6. Fluidifier les procédures et éviter les angles morts de la sécurisation
Fortes des travaux menés avec l'ensemble des acteurs et sur le terrain, les rapporteures ont considéré que plusieurs procédures propres aux JOP devaient être fluidifiées pour garantir la pleine sécurisation de cet évènement. Il en va ainsi des nombreuses procédures de criblages qui ne pourront être réalisées que si l'encouragement de la transmission à l'avance des informations nécessaires et l'accélération de la transmission par les tribunaux des dossiers et procédures judiciaires sont déployées afin d'éviter l'embolisation du service national des enquêtes administratives de sécurité (SNEAS) les semaines précédant la cérémonie d'ouverture. De façon analogue, il est indispensable de déployer au maximum de sa capacité le « consulat olympique » basé, pour la première fois, sur des procédures dématérialisées de visas comme d'accréditations pour gérer l'entrée sur le territoire de « la famille olympique ».
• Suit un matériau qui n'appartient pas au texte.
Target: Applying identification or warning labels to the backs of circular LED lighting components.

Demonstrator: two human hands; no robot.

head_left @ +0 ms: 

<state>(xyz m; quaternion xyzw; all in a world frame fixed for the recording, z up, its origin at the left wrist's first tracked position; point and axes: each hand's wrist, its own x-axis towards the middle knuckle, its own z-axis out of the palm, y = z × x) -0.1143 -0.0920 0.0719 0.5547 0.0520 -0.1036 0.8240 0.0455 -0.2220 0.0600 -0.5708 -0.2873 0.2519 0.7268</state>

Deux angles morts de la planification de la sécurisation doivent, à leurs yeux, être mis en lumière. D'une part, il convient de préserver l'engagement des forces de sécurité intérieure et pour ce faire, d'encourager, le plus possible, à limiter l'organisation d'événements parallèles sur des sites ou des lieux éloignés des JOP afin d'éviter la démultiplication du risque sécuritaire et le détachement de nombreuses forces de sécurité intérieure sur des lieux éloignés des JOP. D'autre part, il est indispensable que les préfets définissent des lieux pour l'expression éventuelle d'une contestation pacifique des Jeux Olympiques et Paralympiques ainsi que pour la manifestation d'adhésion à des causes politiques, sociales, culturelles, économiques et environnementales, y compris à Paris.
7. Stabiliser les choix entourant la « cérémonie d'ouverture » pour finaliser la sécurisation de cet « événement dans l'événement »
En dernier lieu, il leur apparaît indispensable d'arrêter dans les plus brefs délais l'ensemble des choix artistiques et les faire valider par les autorités chargées d'en assurer la sécurisation afin de finaliser le dispositif de sécurisation afférent.
S'agissant plus précisément du dispositif de sécurisation de la cérémonie d'ouverture, les rapporteures accueillent favorablement les récentes annonces du ministre de l'intérieur et appellent à un accompagnement renforcé des habitants, riverains, et acteurs économiques souhaitant se rendre dans le périmètre de la cérémonie d'ouverture dans leurs démarches pour l'obtention des « QR codes » et la création d'une voie de recours effective et rapide en cas de refus de délivrance d'une autorisation de circulation.